9 July. A taxi driver is blocked by a group playing bagpipes and flutes near the Loyalist Fountain area of Derry. One of the group attempts to throw a bottle at the cab but is prevented a another member of the gang.

10 July. The presbytry of St Comgall's in Bangor is stoned. Several windows are broken.

10 July. A woman whose car is attacked twice in quick succession receives hospital treatment after the incidents in Bangor, County Down.

10 July. Up to 300 loyalists try to invade the Short Strand at the Albertbridge Road.

10 July. An SDLP councillor, Oran Keenan, from Antrim town, has his car seized and destroyed after a gang of loyalists stopped him at a road block.

10 July. St Mary's on the Hill chapel in Newtownabbey is attacked by a group of loyalists using petrol and paint bombs.

10 July. A nationalist motorist is ened with arrest by the RUC after he drives through a loyalist roadblock in Dunmurry outside Belfast. The man, Pearse McCann, says that one of the protesters grabbed him by the throat.

10/11 July.

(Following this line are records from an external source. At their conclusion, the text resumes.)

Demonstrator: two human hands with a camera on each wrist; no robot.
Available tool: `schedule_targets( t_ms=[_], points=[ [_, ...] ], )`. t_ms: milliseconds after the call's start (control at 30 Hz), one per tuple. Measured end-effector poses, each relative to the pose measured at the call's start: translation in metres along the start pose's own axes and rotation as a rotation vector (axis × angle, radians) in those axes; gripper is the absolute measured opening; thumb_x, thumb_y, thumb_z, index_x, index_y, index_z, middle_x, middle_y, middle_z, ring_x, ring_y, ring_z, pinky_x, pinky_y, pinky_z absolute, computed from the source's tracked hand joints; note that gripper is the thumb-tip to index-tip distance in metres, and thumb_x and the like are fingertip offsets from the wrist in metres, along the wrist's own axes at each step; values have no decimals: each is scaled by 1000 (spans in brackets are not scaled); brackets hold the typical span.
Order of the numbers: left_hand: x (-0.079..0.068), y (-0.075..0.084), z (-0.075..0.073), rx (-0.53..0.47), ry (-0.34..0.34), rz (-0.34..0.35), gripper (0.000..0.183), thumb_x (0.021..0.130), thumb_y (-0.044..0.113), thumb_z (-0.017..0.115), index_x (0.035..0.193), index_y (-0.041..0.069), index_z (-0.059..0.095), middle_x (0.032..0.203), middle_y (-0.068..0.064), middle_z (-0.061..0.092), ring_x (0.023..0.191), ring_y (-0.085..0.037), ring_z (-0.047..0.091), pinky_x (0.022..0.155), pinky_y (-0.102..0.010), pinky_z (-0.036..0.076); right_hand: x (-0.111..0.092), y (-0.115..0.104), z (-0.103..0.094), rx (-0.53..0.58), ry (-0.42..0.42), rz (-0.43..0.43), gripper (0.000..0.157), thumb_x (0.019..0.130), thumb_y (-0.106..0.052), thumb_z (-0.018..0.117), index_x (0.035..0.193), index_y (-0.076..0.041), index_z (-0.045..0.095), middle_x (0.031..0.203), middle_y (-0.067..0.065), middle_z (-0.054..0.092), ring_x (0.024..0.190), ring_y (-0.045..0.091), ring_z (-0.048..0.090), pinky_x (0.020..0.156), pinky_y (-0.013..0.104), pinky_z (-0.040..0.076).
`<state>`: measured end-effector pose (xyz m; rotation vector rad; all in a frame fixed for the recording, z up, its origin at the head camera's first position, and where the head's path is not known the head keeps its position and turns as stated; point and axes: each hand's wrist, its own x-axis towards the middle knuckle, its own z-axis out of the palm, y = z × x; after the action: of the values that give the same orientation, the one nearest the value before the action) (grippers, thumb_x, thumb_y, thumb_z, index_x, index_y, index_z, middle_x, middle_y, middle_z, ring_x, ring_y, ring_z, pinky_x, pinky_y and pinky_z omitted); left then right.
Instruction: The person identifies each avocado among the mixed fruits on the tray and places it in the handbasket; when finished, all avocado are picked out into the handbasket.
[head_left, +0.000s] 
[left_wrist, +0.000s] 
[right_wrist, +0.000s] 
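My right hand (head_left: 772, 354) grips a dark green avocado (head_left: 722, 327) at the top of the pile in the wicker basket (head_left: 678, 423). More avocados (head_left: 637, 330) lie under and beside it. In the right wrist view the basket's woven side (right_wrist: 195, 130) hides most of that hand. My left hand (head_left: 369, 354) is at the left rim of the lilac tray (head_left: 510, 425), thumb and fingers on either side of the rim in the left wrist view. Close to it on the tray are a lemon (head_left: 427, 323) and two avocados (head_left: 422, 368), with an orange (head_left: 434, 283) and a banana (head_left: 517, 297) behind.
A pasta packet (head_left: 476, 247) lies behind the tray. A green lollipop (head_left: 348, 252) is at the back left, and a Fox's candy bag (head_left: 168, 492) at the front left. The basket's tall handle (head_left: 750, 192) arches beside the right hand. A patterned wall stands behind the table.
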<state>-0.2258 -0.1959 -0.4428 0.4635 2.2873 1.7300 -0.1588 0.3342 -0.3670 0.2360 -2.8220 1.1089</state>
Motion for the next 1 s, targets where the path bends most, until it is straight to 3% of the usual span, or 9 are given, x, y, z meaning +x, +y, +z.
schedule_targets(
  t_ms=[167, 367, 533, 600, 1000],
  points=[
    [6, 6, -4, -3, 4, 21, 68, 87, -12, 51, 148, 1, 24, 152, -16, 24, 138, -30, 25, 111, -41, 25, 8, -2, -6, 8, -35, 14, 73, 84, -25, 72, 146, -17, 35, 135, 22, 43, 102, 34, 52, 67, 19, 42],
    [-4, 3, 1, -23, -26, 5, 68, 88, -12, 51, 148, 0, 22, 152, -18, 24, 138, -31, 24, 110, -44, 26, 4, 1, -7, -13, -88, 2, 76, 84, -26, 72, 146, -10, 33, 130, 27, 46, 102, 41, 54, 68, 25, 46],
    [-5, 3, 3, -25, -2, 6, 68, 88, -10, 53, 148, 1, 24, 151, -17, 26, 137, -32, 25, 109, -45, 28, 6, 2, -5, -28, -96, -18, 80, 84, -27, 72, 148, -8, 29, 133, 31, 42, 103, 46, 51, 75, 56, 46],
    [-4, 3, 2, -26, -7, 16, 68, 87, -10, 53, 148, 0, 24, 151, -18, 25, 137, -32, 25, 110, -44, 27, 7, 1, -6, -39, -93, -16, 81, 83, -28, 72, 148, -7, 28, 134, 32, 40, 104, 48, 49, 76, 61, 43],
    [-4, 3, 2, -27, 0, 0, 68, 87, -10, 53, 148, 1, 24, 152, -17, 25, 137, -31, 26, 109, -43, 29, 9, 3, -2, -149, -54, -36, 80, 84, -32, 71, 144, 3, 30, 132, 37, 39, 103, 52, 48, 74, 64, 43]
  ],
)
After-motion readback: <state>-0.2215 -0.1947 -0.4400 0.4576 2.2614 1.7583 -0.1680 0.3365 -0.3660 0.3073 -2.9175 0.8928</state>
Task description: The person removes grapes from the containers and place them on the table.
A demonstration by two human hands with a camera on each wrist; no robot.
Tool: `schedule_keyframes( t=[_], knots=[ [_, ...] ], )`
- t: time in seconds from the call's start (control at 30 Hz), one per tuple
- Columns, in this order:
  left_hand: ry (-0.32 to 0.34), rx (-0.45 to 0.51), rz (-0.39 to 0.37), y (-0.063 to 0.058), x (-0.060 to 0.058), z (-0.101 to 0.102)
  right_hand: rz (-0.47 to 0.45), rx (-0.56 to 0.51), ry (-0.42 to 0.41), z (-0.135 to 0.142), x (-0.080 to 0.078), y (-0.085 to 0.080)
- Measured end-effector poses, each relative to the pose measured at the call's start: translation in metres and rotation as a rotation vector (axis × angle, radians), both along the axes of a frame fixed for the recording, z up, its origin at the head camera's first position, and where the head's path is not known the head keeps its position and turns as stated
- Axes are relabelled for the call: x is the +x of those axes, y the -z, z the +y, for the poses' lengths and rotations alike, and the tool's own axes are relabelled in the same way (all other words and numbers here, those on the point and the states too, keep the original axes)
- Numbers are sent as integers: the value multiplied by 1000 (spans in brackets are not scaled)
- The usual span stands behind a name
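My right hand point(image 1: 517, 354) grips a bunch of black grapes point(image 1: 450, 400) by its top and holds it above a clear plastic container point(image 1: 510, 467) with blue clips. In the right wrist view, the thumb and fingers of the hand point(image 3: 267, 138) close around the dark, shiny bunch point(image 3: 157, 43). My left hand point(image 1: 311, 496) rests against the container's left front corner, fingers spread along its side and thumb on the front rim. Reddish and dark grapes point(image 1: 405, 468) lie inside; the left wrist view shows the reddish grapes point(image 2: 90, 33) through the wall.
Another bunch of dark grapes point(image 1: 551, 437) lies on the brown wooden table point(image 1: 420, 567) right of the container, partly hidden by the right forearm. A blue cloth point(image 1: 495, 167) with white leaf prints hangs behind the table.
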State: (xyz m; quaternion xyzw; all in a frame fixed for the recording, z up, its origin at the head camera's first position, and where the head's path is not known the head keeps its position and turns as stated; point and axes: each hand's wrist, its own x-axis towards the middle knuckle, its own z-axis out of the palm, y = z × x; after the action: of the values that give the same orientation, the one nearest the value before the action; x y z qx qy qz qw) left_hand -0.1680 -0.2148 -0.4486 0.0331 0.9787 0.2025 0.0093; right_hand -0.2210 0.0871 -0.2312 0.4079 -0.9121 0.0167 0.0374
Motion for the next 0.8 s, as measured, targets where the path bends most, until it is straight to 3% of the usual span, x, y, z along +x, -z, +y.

The Catholic chapel on the Doagh Road in Ballyclare is twice attacked by fire bombers. Petrol bombs are thrown at the chapel itself while a hall next to the church is damaged.

11 July. A device is thrown at the Village Inn pub in Dunloy. It fails to explode.

11 July. A short while later, British Army bomb experts are called to examine a device at the Rasharkin AOH hall.

11 July. A Catholic-owned pub near Annaghmore in County Armagh is attacked by petrol bombers.

11 July. Loyalists in Portadown intimidate businesses into closing in support of their protests.

11 July. A mother and her daughter are treated for shock after their car was attacked by Orange Order protesters in Portadown. The incident occurred close to the British Army barrier at the town centre end of Garvaghy Road.

11 July. Feystown Chapel, outside Glenarm in North Antrim, is firebombed. A window in the presbytry is broken and an inflammable liquid is poured in. Substantial damage is thought to have been sustained in the blaze.